Não posso concordar com essa posição por vários motivos: primeiramente, a área que consideramos hoje como nanotecnologia é muito plural: há pesquisas na área de eletrônica, química fina, novos materiais, farmacêutica e cosmética, apenas para citar as mais conhecidas. Essa pluralidade impossibilita qualquer atitude restritiva que tenha sentido em todas as áreas: é verdade que uma regulamentação mais rígida para a aprovação de um cosmético “nano” possa ser algo coerente, porém, o que dizer de áreas que vem utilizando nanopartículas, como vários ramos da química fina, há pelo menos 50 anos? Como normatizar, dentro do mesmo conceito, os riscos possíveis ao usuário de um celular com bateria nanotecnológica, e os inerentes a um filtro solar com nanopartículas? Tentar classificar nanotecnologia como uma área coesa e única, como alguns vêm tentando, a meu ver é um erro.

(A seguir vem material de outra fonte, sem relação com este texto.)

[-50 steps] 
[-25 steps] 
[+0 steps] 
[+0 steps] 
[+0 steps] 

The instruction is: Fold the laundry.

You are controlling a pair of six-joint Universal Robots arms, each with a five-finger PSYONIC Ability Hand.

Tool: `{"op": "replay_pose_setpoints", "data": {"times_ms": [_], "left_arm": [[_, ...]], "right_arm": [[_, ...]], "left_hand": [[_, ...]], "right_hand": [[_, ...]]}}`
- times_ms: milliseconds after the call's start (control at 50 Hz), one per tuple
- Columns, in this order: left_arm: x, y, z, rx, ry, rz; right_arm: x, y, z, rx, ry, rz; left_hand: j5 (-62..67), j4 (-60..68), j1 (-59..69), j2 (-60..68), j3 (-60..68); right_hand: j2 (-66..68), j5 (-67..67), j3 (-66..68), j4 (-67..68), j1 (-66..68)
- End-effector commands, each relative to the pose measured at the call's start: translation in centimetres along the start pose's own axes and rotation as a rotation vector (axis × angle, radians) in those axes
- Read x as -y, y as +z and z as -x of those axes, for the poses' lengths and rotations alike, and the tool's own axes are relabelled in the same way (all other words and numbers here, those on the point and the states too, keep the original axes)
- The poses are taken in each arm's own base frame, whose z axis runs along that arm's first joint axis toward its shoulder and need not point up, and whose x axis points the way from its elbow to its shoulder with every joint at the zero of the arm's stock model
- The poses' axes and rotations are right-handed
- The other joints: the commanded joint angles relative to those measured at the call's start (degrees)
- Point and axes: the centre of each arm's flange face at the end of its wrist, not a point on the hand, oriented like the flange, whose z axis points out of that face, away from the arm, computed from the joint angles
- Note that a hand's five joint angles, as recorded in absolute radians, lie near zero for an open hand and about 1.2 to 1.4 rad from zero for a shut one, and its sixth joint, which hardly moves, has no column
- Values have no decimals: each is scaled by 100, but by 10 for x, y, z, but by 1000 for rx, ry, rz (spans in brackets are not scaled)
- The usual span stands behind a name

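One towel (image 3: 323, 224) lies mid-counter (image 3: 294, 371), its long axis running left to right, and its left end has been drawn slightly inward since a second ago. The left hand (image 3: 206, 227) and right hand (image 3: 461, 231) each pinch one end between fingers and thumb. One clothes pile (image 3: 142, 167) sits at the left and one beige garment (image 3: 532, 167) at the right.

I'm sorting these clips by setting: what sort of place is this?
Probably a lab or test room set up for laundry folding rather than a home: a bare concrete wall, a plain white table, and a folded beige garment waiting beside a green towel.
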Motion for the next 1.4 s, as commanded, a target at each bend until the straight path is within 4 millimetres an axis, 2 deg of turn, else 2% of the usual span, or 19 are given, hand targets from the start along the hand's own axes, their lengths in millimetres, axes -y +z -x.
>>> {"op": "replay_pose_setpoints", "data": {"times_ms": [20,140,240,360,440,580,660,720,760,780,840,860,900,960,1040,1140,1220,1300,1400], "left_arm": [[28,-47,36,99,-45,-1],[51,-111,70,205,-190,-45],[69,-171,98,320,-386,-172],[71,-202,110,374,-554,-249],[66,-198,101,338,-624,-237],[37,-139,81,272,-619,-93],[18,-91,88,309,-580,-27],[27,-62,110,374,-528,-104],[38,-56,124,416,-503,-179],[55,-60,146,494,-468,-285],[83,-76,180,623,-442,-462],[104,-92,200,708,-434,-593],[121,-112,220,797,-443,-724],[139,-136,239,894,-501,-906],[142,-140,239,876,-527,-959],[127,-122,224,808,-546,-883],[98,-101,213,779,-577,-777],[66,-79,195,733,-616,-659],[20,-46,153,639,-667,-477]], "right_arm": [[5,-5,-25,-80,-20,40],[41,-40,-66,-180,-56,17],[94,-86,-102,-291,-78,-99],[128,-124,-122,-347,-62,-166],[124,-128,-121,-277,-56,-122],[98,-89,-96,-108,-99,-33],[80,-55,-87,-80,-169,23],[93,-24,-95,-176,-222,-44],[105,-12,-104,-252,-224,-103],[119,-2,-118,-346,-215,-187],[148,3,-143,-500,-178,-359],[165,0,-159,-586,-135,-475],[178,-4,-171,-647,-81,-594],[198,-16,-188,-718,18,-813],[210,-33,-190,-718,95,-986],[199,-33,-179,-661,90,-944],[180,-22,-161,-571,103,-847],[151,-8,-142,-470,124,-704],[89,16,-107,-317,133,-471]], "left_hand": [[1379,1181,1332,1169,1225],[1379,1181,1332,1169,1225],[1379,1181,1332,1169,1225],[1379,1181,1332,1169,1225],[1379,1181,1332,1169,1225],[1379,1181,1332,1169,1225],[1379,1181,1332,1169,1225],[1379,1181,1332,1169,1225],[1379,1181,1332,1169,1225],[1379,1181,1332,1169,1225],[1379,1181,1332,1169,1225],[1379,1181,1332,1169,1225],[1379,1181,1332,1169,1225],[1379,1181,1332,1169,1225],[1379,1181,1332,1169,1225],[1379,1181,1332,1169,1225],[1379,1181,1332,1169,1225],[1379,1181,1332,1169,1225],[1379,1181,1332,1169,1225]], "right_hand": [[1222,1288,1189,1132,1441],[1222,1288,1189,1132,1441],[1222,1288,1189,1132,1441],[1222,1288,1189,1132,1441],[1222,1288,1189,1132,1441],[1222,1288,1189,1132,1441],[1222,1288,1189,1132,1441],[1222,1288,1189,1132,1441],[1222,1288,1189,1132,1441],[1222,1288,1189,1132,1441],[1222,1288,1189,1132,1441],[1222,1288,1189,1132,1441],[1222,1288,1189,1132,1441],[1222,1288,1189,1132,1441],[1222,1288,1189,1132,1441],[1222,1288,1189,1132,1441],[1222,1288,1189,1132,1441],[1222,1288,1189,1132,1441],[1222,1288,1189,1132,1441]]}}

Em segundo lugar, não posso aceitar a confusão comum entre financiamento à pesquisa / formação de recursos humanos com a entrada eventualmente irregular de novos produtos no mercado. Muito do que é alegado como ações de má fé dos fabricantes destes novos produtos, não informando os riscos dos seus produtos – o que implicaria na necessidade de uma regulamentação mais restritiva – não significa que devemos parar as ações de pesquisa na área, como advogam alguns. Mesmo a “moratória industrial”, como alguns defendem, pode significar uma queda crítica de interesse na pesquisa e disponibilidade de financiamento na área.

A necessidade de mantermos a pesquisa e os investimentos em nanotecnologia no Brasil é gritante, para que seja possível formar competências que dêem ao país alguma competitividade internacional nesses temas. Essa discussão, a da necessidade da pesquisa em temas estratégicos, ainda que polêmicos, foi em grande parte levantada na recente – e bem divulgada – discussão sobre o uso de células tronco embrionárias em pesquisa, mesmo que neste tema outros aspectos éticos fossem também levantados.

Por fim, meu temor é que, dessas dúvidas, a área de Nanotecnologia, uma portadora de futuro e um diferencial de futuro para o Brasil, seja contaminada por um sentimento de medo injustificado em muitos casos que, à semelhança da energia nuclear, gere mais repulsa quanto a seus riscos que apreço a seus benefícios, contaminando a estrutura de pesquisa e de formação de recursos humanos. Nesse momento em que estamos, seria extremamente triste que o Brasil perdesse capacidade estratégica de atuar em Nanotecnologia por falta de apoio e pela nossa falta de capacidade de divulgar o quão importante é hoje a área para o país.